Look through the listing below and report the lines that have the word "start" in them.

Records to process:
══════════════════════════════

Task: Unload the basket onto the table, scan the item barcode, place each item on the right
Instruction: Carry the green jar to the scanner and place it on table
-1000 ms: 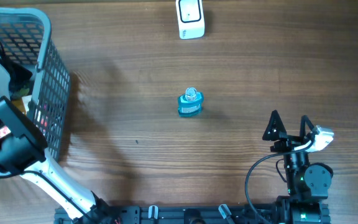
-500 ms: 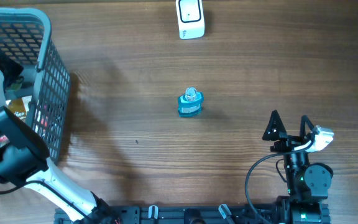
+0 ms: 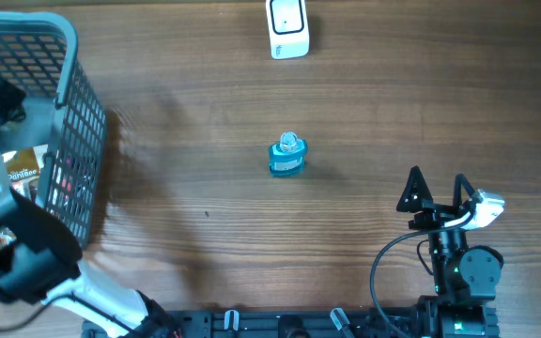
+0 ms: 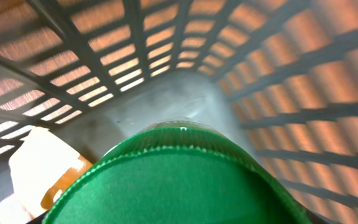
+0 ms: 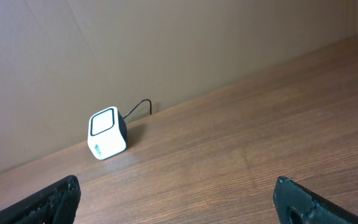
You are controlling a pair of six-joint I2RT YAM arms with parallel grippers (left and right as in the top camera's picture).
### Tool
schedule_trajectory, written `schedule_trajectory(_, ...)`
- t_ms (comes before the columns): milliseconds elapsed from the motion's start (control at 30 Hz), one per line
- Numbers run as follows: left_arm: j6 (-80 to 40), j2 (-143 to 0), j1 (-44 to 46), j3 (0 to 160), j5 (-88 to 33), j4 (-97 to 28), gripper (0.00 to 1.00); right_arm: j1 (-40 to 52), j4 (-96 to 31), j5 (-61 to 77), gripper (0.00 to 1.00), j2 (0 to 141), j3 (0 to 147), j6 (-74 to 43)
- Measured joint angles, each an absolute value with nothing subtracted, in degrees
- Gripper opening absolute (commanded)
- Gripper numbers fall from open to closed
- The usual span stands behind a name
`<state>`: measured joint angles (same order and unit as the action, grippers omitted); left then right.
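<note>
Left arm (image 3: 12,249) farther back, green-capped item (image 4: 179,177) tight in left hand (image 3: 4,99), above basket (image 4: 166,99) floor.

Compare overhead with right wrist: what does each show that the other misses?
Only overhead: the basket, the blue bottle mid-table and the left arm at the basket. Only right wrist: a black cable and the wall behind it. Both: the scanner, the wooden table and the open right gripper.

A wood-grain table (image 3: 186,244) runs back to a plain brown wall (image 5: 185,43).
</note>
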<state>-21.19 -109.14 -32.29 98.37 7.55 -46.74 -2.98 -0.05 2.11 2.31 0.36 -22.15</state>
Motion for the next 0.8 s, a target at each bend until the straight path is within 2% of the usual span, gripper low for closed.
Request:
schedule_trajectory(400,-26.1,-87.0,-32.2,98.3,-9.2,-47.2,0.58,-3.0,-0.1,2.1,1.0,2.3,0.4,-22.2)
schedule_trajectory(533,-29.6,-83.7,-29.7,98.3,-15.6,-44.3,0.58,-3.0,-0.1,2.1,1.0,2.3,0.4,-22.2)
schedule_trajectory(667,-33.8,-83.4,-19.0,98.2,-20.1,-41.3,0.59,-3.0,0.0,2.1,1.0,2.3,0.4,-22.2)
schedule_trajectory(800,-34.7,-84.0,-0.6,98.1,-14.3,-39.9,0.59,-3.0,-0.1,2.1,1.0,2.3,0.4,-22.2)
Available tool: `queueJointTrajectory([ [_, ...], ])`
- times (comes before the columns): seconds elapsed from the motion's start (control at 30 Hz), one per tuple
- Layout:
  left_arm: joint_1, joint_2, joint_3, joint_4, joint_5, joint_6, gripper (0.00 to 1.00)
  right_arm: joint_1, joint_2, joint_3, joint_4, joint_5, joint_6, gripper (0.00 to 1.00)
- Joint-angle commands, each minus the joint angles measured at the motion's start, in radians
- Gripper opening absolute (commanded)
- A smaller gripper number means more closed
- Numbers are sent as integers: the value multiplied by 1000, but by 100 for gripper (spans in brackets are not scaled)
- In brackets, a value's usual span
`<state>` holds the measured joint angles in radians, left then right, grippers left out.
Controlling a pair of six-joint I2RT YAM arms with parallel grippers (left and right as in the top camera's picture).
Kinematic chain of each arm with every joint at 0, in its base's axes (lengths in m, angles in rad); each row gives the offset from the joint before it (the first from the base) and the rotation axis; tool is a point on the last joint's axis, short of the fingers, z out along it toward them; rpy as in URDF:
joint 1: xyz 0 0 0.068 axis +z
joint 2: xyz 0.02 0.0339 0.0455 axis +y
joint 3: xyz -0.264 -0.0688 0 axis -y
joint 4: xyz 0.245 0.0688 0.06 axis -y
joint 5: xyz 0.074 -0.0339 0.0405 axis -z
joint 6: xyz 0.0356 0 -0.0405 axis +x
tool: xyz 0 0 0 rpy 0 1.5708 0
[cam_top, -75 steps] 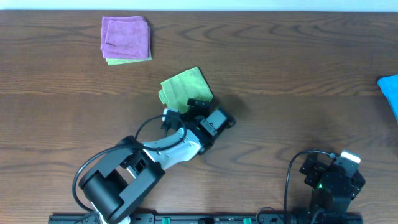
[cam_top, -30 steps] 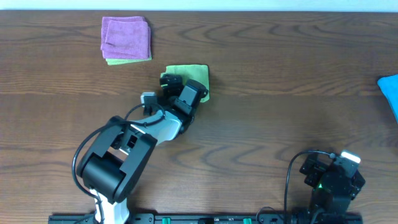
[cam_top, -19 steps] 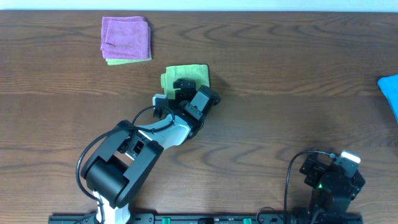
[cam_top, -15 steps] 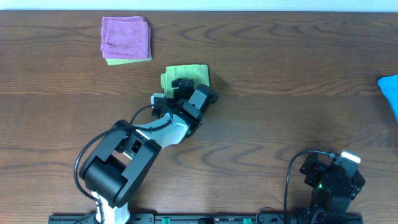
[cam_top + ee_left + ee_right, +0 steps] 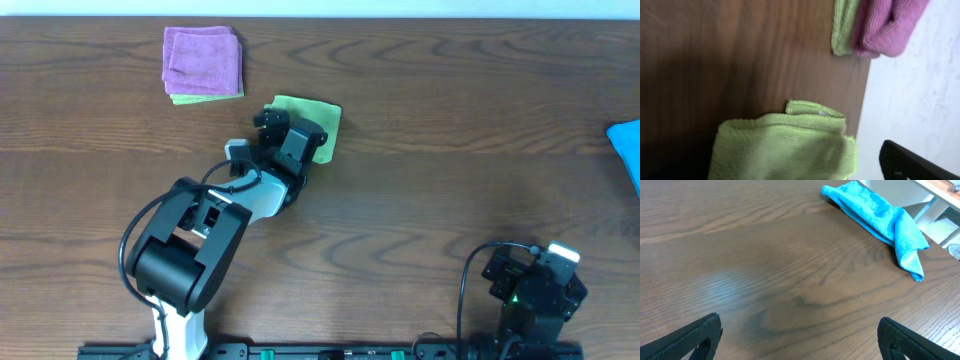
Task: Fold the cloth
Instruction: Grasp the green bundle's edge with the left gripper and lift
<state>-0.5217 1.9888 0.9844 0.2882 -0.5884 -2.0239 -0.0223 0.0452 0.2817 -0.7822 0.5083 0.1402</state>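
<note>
The left arm (image 5: 190,265) is made of bulky black housings with one white link (image 5: 262,200) behind its blocky black hand (image 5: 290,140), and a thin black cable (image 5: 140,262) loops alongside. The right arm (image 5: 535,290) is black too, with a small green light (image 5: 514,297), a white tag (image 5: 563,253) and a curved black cable (image 5: 466,285).

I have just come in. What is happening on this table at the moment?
The robot's left end effector is over the lime-green cloth, which lies folded into a small packet on the wooden table. It is open and grips nothing. The right end effector is open too, parked near the front edge, away from that cloth. A purple cloth and a blue cloth lie untouched.
</note>
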Motion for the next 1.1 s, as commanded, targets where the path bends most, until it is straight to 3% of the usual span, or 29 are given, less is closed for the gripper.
queueJointTrajectory([
  [0.0,1,111,-31,-45,119,-41,82,-10,-8,-3,0,6,-11,99],
  [0.03,1,113,-28,-44,128,-40,65,-10,-8,-3,0,6,-10,99],
  [0.07,1,114,-27,-45,138,-37,36,-10,-8,-3,0,6,-10,99],
  [0.1,1,114,-26,-44,143,-19,21,-10,-8,-3,0,6,-10,99],
  [0.13,1,114,-26,-44,146,-5,20,-10,-8,-3,0,6,-10,99],
  [0.2,-2,114,-27,-45,149,29,6,-10,-8,-3,0,6,-10,99],
  [0.43,-5,113,-27,-43,169,72,6,-10,-8,-3,0,6,-11,99],
  [0.63,-5,71,-26,84,171,95,6,-10,-8,-3,0,6,-10,99],
  [1.07,-2,-119,-26,-9,165,149,6,-10,-8,-3,0,6,-10,99],
])
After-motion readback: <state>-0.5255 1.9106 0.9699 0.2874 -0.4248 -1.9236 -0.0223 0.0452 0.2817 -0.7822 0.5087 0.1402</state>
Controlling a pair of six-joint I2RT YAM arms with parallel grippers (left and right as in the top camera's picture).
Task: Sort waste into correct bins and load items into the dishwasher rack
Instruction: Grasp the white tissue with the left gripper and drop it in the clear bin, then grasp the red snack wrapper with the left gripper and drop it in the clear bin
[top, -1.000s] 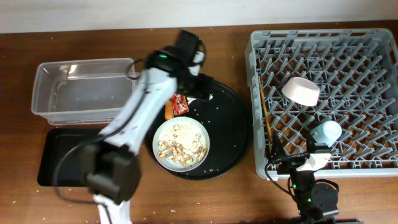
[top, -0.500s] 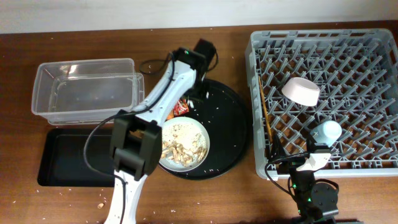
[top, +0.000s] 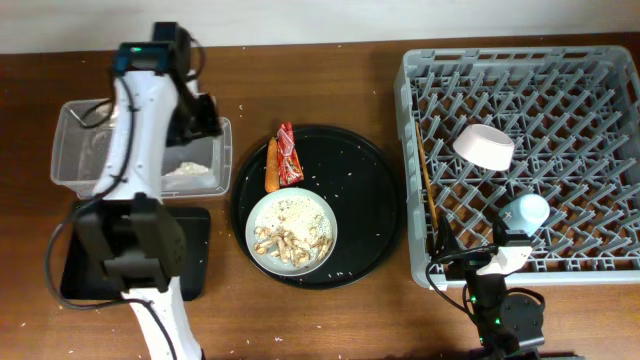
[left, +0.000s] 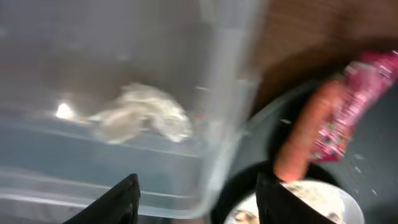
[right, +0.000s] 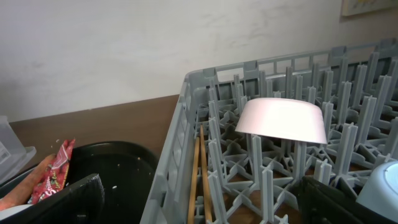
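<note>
My left gripper (top: 198, 116) is open and empty over the right end of the clear tub (top: 75, 130); its fingers (left: 202, 199) frame the tub's wall. A crumpled white tissue (top: 190, 171) lies inside the tub and also shows in the left wrist view (left: 143, 116). The red wrapper (top: 288, 155) and the carrot (top: 271, 166) lie on the round black tray. The plate (top: 291, 230) holds rice and beige scraps. The rack (top: 600, 70) holds the white bowl (top: 485, 146), the blue cup (top: 525, 211) and the chopsticks (top: 425, 190). My right gripper (right: 205, 208) is open and empty at the rack's front left corner.
The large round black tray (top: 370, 200) sits between the tub and the rack. The shallow black rectangular tray (top: 85, 250) lies in front of the tub, partly under my left arm. Rice grains are scattered on the round tray and the table.
My left arm swung left from the round tray to over the clear tub. The tissue now lies in the tub, which was empty before. The right arm has not moved.
</note>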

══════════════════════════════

Result for this exercise:
- t_ms (comes before the columns): milliseconds elapsed from the motion's start (control at 30 Hz), one per line
- times (comes before the columns): seconds elapsed from the motion's start (control at 30 Hz), one per tuple
- Joint-angle commands, each minus the joint angles measured at the motion's start, in radians

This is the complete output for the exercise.